5:31 PM GMT on April 13, 2012
Quoting ScottLincoln:


Just think of how much people would listen to our warnings next event if this event we told them to stay in their basements all day...



How soon you see the moderate or high risks does not necessarily correspond to how bad the event will be nor the density of severe weather. It is more related to perceived confidence in the event.

Some of our biggest events in recent history did not have enhanced risks or wording until the day of the event. Some of our biggest bust events have had enhanced wording out far before the event. I wouldn't put meaning into how soon an area is highlighted as an indicator of severity. Many of ingredients for severe weather and even strong tornadoes are not known or observable until just before they occur.

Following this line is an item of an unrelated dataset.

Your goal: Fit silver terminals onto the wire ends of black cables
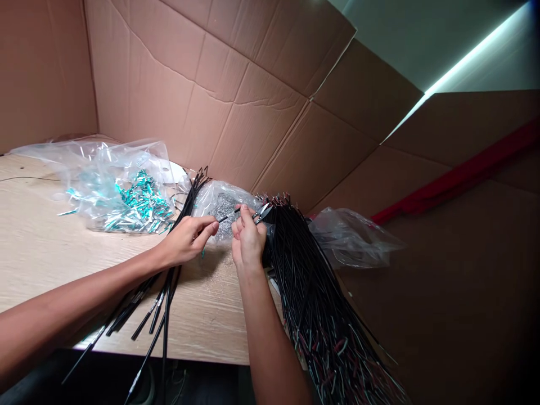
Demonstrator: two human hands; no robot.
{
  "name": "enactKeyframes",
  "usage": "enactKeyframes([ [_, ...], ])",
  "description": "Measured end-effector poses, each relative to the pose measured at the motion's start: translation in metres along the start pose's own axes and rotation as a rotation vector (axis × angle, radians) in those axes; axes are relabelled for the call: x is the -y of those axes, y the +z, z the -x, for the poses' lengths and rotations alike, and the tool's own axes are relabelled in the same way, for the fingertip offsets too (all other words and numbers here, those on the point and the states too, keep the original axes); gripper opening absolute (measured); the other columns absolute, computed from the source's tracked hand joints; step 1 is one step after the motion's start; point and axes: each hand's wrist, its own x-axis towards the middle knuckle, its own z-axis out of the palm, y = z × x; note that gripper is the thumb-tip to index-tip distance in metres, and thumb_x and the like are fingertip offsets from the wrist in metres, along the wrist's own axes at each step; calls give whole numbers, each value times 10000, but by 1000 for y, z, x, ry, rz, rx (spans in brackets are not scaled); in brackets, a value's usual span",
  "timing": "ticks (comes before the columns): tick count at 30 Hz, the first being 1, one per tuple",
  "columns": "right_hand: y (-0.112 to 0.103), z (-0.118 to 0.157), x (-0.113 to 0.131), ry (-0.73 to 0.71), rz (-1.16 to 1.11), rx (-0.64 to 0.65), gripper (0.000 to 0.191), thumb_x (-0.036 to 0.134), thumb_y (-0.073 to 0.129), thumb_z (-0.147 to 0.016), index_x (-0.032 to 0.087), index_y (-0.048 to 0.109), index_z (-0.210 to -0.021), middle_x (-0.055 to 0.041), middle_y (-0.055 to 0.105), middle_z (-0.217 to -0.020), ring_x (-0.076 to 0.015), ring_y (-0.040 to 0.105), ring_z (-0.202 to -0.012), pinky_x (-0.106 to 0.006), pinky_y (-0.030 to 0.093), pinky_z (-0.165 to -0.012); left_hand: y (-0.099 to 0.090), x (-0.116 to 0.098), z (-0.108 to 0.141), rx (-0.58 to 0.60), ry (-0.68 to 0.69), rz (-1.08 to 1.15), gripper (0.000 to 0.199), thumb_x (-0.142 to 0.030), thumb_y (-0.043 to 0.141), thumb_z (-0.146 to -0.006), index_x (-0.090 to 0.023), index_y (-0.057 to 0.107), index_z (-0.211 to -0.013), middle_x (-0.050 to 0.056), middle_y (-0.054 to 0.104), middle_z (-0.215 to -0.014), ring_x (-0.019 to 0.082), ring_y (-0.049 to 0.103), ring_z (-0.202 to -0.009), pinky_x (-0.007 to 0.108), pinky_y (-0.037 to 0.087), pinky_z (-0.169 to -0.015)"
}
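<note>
Between my two hands runs a short length of black cable. My left hand pinches its left end, and the fingertips of my right hand close on its right end. Small scissors are also held in my right hand, blades pointing up and right. Beneath my left forearm lie several loose black cables, reaching past the table's front edge. Just right of my right hand is a large bundle of black cables with red and white wire ends.
A clear bag with teal and silver pieces lies on the wooden table. Behind my hands is a bag of fine silvery bits. An empty-looking plastic bag is at right. Cardboard walls rise behind; a red strap crosses them.
</note>
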Motion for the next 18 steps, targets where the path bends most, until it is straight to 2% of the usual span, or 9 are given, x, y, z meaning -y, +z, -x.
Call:
enactKeyframes([
  [3, 5, 1, -1, -18, 7, -23, 329, 485, 777, -779, 189, 634, -787, 116, 227, -530, -84, 155, -471, -285, 162, -454, 3, 0, -3, 2, 26, 48, 366, -330, 392, -1041, -158, 536, -752, -27, 478, -638, 111, 409, -585, 246, 305, -604],
  [7, 3, -10, 4, -13, -57, -62, 300, 405, 814, -755, 188, 606, -757, 121, 252, -529, -72, 159, -464, -267, 167, -444, 4, 1, -4, 16, 49, 109, 353, -310, 390, -1043, -161, 508, -746, -25, 474, -649, 110, 408, -602, 248, 294, -602],
  [10, -16, -28, 27, -47, -84, -200, 275, 336, 812, -762, 188, 580, -750, 133, 238, -524, -57, 165, -445, -233, 171, -424, 2, 5, 3, 40, 60, 82, 357, -298, 390, -1046, -166, 472, -724, -36, 427, -628, 105, 380, -589, 256, 273, -603],
  [11, -24, -33, 37, -94, -75, -271, 278, 328, 807, -766, 190, 567, -737, 139, 220, -516, -54, 153, -439, -223, 164, -414, 1, 7, 5, 39, 53, 67, 354, -293, 388, -1047, -167, 469, -726, -40, 417, -623, 104, 374, -584, 259, 270, -605],
  [13, -42, -36, 59, -248, -33, -326, 270, 365, 786, -784, 184, 586, -759, 138, 238, -514, -52, 147, -437, -209, 160, -399, 0, 9, 9, 10, 28, 54, 338, -289, 381, -1051, -167, 493, -757, -42, 425, -623, 105, 383, -578, 263, 276, -611],
  [15, -57, -29, 73, -275, 87, -290, 302, 408, 808, -746, 168, 630, -791, 127, 313, -525, -44, 182, -428, -211, 158, -389, 2, 11, 11, -17, 9, 50, 314, -298, 386, -1054, -165, 535, -812, -38, 461, -636, 110, 418, -584, 265, 292, -621],
  [18, -76, -8, 77, -189, 412, -271, 367, 449, 854, -673, 149, 674, -785, 86, 464, -553, -43, 284, -417, -222, 194, -399, 4, 15, 10, -13, -8, 27, 304, -309, 403, -1054, -163, 567, -844, -32, 492, -639, 117, 456, -594, 269, 307, -636],
])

Very true, a large majority of the severe weather I've had living here in Central Florida didn't have any severe risk wording, including 2 tornadoes I've seen. During the wet season any given day can spark severe weather. This is because most of the severe weather and thunderstorms/rainfall is triggered by meso-scale/surface events, which models really struggle forecasting and anticipating properly.
Member Since: August 21, 2008 Posts: 0 Comments: 8029
619. etxwx
5:21 PM GMT on April 13, 2012
Not to distract from the ongoing severe weather discussion, but Irene has been retired.
Link

Long time lurker...first post. Appreciate all the info I've gather on this site. Thanks.
Member Since: September 4, 2011 Posts: 0 Comments: 1529
618. BahaHurican
4:13 PM GMT on April 13, 2012
Morning all.

Hard to believe this cloud formation



just gave us [Nassau] about 25 minutes of hard rain...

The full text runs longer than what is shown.